### Exercise prompt
Among the lines below, count those with "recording". Give only the number.

### Source records
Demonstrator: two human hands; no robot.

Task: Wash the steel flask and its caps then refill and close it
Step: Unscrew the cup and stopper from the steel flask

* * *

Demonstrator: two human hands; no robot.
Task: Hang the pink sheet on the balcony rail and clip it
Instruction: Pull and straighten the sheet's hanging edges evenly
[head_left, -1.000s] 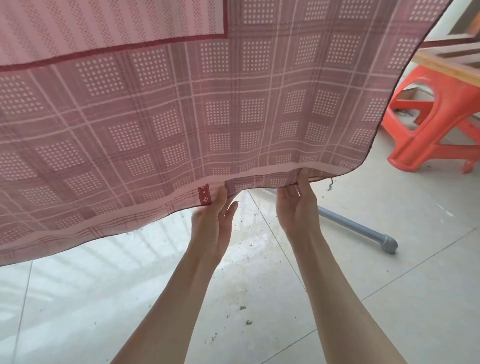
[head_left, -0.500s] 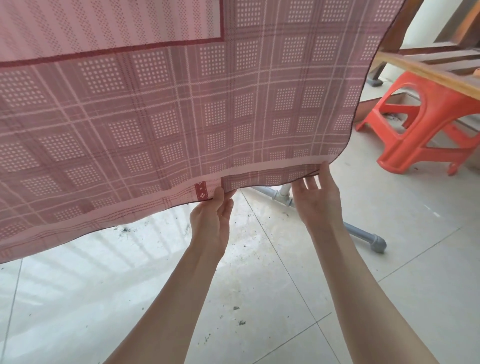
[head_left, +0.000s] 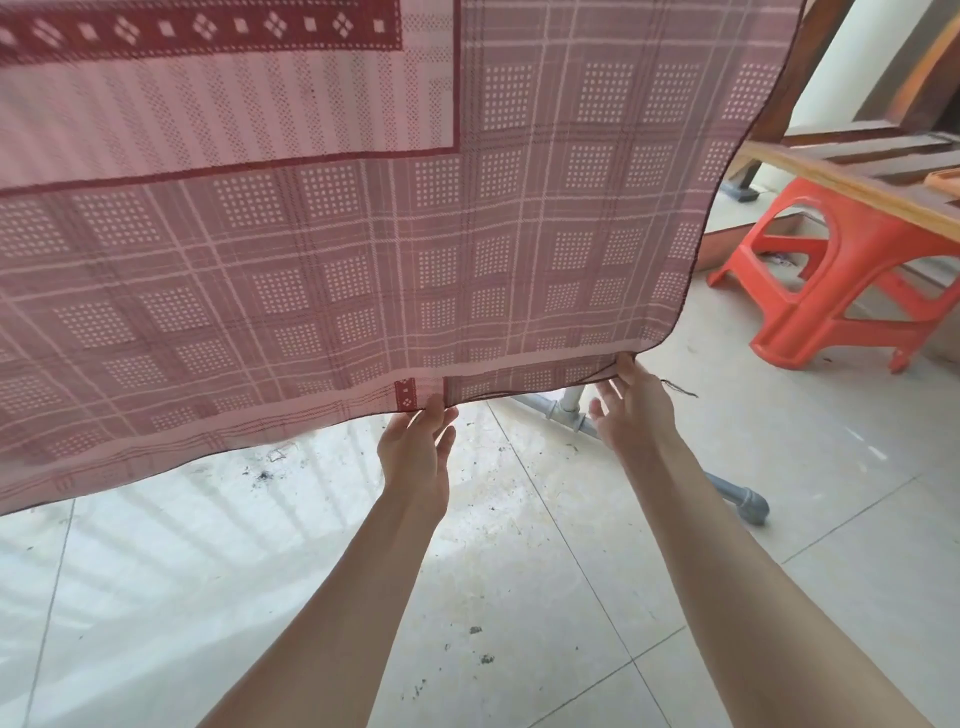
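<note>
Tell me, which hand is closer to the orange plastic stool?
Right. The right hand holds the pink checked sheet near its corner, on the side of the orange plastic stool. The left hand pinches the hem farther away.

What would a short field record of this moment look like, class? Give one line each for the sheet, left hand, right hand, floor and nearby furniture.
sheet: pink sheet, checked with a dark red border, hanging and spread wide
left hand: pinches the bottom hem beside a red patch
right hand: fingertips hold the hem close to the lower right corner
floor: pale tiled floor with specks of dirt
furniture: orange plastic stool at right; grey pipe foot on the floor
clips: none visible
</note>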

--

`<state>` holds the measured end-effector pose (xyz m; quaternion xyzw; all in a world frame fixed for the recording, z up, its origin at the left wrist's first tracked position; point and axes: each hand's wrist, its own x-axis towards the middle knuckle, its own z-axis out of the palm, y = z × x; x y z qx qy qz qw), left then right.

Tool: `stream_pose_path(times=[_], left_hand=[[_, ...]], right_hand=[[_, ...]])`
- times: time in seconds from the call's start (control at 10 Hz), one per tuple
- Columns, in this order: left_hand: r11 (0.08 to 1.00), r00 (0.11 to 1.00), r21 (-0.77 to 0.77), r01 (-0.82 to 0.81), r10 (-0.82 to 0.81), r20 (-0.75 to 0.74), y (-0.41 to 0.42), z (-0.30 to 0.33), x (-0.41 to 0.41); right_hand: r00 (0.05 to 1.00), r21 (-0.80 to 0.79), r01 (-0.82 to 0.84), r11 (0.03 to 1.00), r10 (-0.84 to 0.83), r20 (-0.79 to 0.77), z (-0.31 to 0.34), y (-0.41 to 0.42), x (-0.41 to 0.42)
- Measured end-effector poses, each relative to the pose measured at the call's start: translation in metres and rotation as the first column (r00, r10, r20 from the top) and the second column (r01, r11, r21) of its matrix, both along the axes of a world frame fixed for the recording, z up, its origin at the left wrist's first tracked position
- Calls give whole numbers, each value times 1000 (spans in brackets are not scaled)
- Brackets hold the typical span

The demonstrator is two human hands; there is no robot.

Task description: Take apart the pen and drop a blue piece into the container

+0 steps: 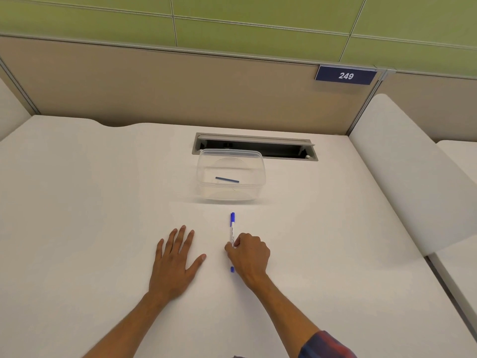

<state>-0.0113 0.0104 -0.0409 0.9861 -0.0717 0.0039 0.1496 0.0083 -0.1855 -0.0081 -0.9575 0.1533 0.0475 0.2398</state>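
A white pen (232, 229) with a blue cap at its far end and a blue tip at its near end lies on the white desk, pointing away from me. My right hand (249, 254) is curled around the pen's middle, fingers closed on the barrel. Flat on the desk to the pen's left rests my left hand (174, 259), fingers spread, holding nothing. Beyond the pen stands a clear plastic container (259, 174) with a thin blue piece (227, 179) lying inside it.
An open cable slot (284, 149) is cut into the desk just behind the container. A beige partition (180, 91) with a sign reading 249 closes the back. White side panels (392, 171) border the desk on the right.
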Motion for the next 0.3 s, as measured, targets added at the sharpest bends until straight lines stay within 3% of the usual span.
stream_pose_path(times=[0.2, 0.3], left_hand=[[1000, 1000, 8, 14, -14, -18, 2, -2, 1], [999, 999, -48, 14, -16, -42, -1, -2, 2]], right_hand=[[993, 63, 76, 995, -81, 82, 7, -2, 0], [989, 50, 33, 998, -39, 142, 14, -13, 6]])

### Solved exercise
2